Several comments and questions related to the conclusions of the work from Burnett et al. are appropriate. Pulse oximeter errors and bias can be caused by motion (shivering), interfering substances (carboxyhemoglobin, methemoglobin), mistiming of blood draws and oximeter readings, optical interference, probe misplacement, and low perfusion. In the case of low perfusion, reductions in the pulse oximeter signal are compounded by light absorption by melanin. In the study by Burnett et al., none of these factors were controlled. In addition, Black patients were older on average (62 vs. 52 yr) and had a greater incidence of kidney failure and diabetes than White patients. Could these disparities have contributed to lower perfusion, and amplified the calibration error? Further study is needed.
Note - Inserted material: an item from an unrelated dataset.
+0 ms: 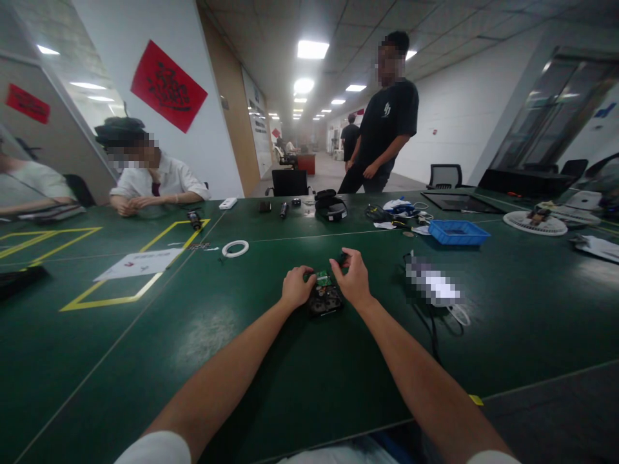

During the early years of pulse oximetry, it is likely that the in-human testing of pulse oximeters involved almost all White patients. It was not until 2005 that the limitations of this approach were identified.  It was noted that darker skin pigmentation caused a positive bias—that is, the pulse oximeter reading was higher than the actual saturation measured on a blood sample. The error was greater in saturation ranges that were less than 80%, but some bias existed at higher ranges as well. A recent controlled laboratory study, with multiple types of good-quality oximeters for sale in 2017 to 2020, found that oximeters still read 1 to 2% too high in patients with darker skin who were near the critical 90% hypoxia threshold.

How does nonpulsatile skin pigmentation affect the pulse oximeter accuracy, particularly in producing a positive bias that might cause hypoxemia to be missed? The pulse oximeter measures the ratio of the pulse’s added absorbance in red and infrared light transmitted through the tissue. The ratio (R) is then empirically calibrated with human volunteer data to produce an “R calibration curve,” (e.g.R = 3.4, Spo2 = 100%; R = 1.0, Spo2 = 85%). If the pigment acts as a variable light filter for the transmitted light frequency, the peak frequency could slightly change and produce a slightly changed R and slightly altered Spo2 value. The red light-emitting diodes used in pulse oximeters do not produce a single wavelength of red light, but rather a bell curve distribution of wavelengths, and the shorter wavelengths of this distribution are more heavily absorbed by melanin than the longer. In effect, the R curve for patients with darker skin pigmentation needs to be different than that for White patients.

Another unanswered important clinical question is regarding patients who live in the low saturation ranges. The current study provides reassurance when Spo2 is greater than 96%, but what about children with cyanotic heart disease? These patients live in the most error-prone range of Spo2. During general anesthesia, it is rare to have patients with sustained saturations in the low 90s or 80s, but it is part of the treatment plan for patients with cyanotic heart disease. This population needs further study.

Overall, the work of Burnett et al. provides clinical context to errors in a device that we depend on every day. It gives us new targets for saturation ranges to be safe for all patients. The pulse oximeter is incredibly useful and reliable for medical monitoring, and it works on a tremendous range of patients. Even in the very low ranges of saturation where there are few to no calibration data, its directional trends are very useful. We should give thanks to the ingenuity of Takuo Aoyagi every day when we are reassured by that beep, beep, beep.